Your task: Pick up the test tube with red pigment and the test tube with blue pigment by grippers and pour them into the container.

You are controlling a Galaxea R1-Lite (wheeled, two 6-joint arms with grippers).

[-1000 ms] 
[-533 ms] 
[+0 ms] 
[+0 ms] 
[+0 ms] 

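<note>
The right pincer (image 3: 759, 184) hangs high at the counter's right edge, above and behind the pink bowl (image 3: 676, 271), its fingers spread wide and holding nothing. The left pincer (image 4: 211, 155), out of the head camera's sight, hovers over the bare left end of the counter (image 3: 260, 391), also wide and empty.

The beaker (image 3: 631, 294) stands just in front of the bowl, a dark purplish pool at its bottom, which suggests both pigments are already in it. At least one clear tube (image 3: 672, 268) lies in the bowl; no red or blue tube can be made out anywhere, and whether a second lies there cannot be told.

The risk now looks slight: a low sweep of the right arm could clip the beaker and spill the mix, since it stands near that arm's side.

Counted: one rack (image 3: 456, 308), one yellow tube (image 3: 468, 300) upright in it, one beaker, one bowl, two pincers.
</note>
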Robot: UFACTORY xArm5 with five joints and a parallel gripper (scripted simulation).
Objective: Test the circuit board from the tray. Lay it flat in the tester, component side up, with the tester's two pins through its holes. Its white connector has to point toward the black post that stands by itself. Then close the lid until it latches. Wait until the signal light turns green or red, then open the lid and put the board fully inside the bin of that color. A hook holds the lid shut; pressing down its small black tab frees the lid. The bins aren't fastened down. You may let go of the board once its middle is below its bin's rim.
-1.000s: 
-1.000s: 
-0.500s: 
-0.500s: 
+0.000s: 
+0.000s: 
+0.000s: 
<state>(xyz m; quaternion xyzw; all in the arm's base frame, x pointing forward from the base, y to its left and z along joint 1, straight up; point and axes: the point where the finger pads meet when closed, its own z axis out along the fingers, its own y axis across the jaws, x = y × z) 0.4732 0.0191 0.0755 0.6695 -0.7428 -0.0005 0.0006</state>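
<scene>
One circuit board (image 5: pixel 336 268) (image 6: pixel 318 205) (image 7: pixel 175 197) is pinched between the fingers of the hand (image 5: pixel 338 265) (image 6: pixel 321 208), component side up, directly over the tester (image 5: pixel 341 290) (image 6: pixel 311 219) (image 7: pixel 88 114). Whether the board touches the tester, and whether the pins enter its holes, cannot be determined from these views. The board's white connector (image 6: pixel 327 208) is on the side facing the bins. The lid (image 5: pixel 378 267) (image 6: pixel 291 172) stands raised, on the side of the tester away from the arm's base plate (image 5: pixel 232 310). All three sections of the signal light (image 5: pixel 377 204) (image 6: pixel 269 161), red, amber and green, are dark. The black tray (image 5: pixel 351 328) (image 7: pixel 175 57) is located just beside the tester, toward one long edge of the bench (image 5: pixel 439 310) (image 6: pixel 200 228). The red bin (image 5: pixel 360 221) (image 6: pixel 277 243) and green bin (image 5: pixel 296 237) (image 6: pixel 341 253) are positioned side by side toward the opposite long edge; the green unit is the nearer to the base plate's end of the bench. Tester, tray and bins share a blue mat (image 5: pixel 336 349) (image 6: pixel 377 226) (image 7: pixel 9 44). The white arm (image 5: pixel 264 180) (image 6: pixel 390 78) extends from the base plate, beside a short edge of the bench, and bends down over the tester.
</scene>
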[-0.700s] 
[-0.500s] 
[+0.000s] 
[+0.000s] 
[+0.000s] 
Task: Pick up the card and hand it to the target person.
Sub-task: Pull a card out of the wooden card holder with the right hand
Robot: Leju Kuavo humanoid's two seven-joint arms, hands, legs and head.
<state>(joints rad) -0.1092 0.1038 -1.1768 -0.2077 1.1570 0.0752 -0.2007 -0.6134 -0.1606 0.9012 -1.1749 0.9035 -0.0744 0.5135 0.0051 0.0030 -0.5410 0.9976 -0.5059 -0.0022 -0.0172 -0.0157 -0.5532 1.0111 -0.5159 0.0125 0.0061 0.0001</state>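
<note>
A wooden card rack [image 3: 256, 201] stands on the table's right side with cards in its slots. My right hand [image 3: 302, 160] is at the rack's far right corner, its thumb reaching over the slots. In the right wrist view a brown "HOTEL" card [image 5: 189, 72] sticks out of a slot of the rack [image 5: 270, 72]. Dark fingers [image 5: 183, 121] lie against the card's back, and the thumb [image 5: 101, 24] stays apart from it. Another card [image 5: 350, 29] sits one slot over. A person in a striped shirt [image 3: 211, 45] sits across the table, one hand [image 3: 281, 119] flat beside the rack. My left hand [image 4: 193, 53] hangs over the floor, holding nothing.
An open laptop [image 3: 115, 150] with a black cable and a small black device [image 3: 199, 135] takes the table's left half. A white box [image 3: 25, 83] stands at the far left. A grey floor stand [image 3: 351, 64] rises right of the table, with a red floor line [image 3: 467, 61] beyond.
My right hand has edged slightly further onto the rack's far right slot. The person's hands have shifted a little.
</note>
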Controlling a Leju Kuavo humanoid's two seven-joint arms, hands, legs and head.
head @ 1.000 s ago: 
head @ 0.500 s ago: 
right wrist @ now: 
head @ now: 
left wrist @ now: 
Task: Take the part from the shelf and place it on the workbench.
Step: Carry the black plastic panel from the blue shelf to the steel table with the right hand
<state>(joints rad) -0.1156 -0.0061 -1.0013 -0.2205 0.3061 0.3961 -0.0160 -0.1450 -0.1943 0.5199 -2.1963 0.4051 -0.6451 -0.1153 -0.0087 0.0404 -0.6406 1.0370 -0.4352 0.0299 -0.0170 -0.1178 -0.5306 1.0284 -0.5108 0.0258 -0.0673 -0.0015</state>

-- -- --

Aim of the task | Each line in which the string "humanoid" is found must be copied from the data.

Answer section |
Robot: Leju Kuavo humanoid's two seven-joint arms, hands, legs and head.
Controlling a Leju Kuavo humanoid's two seven-joint arms, hands, legs and head.

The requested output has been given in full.